Antero-posterior radiograph of pelvis showing zebra stripes (white arrows) in the metaphyses of ilium, ischium, acetabulum and femoral head bilaterally.

Antero-posterior radiograph of knee joints showing zebra stripes (arrows) involving metaphyses of distal femur, proximal tibia and fibula, bilaterally.

Antero-posterior and lateral radiographs of vertebral column showing “bone in bone” appearance (arrows) in the vertebral bodies.

Antero-posterior radiograph of right wrist joint revealing zebra stripes (arrows) involving metaphyses of distal radius, distal ulna, metacarpal heads and fifth proximal phalanx (a) and antero-posterior radiograph of right elbow joint revealing zebra stripes (arrow) involving metaphysis of proximal radius (b).
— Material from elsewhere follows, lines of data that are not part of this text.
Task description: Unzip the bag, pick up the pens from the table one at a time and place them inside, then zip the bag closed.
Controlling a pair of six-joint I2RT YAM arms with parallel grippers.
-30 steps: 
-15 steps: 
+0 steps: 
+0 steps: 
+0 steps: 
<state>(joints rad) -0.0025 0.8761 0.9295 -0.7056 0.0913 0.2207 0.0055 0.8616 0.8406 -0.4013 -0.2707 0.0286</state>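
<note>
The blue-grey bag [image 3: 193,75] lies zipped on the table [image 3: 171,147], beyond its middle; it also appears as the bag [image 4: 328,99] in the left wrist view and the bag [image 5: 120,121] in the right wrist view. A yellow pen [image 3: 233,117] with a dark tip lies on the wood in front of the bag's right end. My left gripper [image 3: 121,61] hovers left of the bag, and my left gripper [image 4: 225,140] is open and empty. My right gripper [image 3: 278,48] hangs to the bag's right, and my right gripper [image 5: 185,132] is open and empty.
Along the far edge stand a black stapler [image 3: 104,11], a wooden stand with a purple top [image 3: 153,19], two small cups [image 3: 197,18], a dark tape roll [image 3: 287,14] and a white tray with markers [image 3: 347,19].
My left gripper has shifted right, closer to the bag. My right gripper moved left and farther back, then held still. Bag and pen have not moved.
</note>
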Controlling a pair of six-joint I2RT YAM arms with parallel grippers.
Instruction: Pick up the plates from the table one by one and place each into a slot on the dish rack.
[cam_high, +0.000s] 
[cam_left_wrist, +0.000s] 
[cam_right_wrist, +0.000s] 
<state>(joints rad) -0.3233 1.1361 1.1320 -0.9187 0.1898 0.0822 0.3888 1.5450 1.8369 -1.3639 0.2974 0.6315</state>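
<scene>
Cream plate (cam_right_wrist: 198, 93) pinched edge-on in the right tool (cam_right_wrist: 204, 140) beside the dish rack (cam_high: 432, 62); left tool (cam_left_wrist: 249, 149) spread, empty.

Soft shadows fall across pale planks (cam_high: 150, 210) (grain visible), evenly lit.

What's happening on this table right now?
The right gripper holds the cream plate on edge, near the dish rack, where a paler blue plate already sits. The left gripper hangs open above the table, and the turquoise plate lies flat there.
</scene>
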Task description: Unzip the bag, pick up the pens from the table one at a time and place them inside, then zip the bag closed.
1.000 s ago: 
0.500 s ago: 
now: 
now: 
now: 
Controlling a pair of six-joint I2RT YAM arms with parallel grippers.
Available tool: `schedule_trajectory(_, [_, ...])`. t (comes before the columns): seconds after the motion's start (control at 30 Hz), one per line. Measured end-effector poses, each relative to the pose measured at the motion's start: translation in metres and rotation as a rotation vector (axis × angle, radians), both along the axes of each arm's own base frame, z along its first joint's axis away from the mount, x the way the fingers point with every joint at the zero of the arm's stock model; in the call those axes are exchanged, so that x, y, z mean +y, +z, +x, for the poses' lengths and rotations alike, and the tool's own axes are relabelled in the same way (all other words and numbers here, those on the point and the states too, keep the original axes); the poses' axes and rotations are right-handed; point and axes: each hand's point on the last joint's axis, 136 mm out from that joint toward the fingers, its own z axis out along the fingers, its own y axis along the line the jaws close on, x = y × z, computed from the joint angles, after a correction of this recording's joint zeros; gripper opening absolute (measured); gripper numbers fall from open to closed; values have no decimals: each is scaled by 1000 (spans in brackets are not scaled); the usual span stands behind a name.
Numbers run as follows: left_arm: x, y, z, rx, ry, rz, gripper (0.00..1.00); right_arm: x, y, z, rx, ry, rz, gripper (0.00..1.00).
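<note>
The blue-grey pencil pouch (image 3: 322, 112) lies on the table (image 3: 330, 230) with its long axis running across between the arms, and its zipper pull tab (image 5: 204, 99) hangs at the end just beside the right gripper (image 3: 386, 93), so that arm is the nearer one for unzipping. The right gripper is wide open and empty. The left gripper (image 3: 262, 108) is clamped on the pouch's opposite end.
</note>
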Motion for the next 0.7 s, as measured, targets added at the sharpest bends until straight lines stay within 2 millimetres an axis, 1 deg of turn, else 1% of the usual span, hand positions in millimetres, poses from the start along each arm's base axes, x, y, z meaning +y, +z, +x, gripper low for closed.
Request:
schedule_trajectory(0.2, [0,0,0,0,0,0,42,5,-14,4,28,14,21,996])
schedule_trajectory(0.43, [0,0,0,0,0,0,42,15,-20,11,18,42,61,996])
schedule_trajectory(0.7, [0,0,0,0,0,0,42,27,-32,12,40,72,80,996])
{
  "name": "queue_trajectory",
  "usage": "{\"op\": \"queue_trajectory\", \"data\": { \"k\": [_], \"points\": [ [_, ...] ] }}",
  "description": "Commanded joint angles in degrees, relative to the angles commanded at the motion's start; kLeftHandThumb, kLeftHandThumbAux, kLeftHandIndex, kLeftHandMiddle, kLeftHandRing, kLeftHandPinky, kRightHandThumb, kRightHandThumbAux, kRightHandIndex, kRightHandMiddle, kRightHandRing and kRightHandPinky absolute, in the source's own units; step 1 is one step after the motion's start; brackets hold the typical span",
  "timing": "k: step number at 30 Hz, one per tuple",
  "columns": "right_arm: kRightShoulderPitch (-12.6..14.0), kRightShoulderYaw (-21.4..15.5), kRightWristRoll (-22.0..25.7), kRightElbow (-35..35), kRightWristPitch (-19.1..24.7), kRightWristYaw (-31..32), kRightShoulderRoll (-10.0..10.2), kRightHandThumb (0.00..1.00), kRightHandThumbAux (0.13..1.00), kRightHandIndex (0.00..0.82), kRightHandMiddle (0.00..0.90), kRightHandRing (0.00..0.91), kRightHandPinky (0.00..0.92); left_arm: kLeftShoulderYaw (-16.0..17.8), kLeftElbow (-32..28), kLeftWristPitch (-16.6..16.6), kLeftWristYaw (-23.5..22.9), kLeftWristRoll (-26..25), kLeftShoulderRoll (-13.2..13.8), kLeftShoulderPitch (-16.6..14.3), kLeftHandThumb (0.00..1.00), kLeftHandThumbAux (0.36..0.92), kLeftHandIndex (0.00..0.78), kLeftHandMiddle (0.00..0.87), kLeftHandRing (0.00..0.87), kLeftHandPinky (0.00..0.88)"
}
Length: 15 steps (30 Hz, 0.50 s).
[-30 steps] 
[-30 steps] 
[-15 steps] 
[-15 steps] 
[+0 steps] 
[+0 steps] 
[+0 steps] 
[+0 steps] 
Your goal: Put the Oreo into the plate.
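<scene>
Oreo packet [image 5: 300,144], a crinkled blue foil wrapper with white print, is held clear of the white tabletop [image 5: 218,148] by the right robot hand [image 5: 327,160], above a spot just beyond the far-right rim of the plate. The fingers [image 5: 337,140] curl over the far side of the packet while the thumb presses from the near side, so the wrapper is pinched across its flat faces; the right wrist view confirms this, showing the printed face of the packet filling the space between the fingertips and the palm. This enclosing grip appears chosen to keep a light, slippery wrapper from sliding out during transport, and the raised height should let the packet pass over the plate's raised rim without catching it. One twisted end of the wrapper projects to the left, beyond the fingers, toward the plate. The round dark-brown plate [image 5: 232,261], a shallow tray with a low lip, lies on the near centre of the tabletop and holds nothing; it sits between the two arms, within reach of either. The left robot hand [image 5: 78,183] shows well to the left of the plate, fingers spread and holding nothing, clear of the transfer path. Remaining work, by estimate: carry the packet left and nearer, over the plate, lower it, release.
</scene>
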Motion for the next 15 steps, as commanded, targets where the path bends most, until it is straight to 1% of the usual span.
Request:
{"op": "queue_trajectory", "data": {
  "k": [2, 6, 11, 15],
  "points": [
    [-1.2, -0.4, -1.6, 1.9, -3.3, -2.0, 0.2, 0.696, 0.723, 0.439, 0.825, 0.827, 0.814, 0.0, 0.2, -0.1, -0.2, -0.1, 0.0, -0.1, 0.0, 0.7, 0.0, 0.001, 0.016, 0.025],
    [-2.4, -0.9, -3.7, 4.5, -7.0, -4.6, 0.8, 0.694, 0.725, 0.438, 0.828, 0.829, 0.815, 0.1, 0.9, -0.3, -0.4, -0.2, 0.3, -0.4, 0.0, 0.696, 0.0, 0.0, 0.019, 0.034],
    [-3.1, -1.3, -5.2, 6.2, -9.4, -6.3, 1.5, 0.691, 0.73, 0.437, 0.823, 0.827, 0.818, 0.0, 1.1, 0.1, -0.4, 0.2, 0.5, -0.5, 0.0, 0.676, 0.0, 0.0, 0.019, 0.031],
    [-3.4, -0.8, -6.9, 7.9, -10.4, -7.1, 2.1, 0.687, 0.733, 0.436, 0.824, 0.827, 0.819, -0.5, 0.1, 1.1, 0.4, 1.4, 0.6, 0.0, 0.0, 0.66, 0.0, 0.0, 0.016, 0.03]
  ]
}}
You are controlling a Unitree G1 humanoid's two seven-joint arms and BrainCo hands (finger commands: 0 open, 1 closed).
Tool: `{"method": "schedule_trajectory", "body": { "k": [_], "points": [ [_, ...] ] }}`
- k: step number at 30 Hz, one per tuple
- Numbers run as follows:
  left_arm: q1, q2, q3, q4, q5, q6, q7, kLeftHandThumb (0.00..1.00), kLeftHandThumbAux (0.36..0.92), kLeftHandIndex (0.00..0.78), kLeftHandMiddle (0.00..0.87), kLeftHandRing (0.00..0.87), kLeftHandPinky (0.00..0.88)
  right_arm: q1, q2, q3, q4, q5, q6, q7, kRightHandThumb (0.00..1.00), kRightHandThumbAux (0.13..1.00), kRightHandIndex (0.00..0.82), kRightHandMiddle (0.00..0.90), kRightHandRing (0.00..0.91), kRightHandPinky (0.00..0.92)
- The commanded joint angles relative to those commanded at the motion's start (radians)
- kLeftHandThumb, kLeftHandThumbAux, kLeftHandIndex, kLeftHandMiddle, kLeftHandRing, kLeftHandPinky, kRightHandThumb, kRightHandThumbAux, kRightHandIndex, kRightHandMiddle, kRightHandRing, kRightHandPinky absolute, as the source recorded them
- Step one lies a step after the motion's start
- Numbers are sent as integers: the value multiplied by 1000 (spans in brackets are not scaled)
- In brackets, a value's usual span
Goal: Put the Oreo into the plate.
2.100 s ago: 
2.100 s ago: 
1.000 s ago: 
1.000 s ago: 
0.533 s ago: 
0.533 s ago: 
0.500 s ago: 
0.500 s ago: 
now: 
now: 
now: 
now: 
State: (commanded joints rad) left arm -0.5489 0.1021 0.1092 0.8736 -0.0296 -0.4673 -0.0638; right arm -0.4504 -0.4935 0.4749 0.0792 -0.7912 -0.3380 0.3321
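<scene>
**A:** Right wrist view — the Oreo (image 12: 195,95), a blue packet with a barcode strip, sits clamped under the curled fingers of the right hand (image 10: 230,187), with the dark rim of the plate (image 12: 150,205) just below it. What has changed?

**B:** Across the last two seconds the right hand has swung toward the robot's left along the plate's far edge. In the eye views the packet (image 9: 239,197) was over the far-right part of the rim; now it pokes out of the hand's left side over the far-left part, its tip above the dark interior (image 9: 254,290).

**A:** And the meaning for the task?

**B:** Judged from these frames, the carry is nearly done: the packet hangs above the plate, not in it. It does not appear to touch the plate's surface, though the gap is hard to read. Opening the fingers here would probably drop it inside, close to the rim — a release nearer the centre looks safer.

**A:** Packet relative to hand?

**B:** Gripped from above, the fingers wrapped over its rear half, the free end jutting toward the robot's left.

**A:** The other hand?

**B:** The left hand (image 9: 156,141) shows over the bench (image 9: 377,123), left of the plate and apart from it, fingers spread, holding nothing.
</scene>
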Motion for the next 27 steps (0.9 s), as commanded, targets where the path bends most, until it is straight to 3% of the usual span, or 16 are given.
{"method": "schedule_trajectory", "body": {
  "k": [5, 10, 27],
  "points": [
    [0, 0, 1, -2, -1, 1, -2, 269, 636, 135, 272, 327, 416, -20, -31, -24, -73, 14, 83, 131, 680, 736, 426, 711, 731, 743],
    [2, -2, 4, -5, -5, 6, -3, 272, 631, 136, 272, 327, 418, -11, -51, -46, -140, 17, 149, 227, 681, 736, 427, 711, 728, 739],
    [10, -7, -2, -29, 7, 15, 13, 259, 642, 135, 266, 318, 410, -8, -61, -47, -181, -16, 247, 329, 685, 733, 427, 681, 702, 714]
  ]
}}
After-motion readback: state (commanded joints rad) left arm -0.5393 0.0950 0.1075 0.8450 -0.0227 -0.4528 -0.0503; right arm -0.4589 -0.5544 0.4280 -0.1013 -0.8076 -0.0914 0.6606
Histologically, there is a failure of physeal differentiation of primary spongiosa into secondary. In between cyclical bisphosphonate therapy, further growth leads to formation of new bone with normal lucency and the growth plate gradually moves away from these newly created horizontal trabeculae, which then become visible as sclerotic lines on radiographs. Thus, areas of radio-opaque sclerotic bands alternating with those of normal lucency give rise to stripes akin to a zebra. The number of radio-opaque lines corresponds closely to cycles of bisphosphonates received. The inter-linear distance depends on rate of bone growth, frequency of bisphosphonate administration and age of patient. With discontinuation of therapy, zebra lines progressively migrate and disappear into diaphysis. After physeal closure, further bands do not appear, irrespective of ongoing bisphosphonate therapy. Moreover, they are reversible after discontinuation of the medication, although the exact time span to complete disappearance is not known due to prolonged half-life of bisphosphonates when incorporated into bones [3].

The clinical implications of this imaging finding are largely unknown. Conditions which lead to repeated growth suppression with subsequent recovery may give rise to similar transverse bands, known as growth arrest lines or Harris lines. Thus, healing rickets, heavy metal and thorotrast intoxication, oxalosis and chronic anaemia should be considered while evaluating similar radiographic appearance in a growing child.

To conclude, with expanding usage of bisphosphonates in a wide spectrum of paediatric skeletal disorders physicians need to be familiar with the expected imaging changes of bones associated with usage of this agent.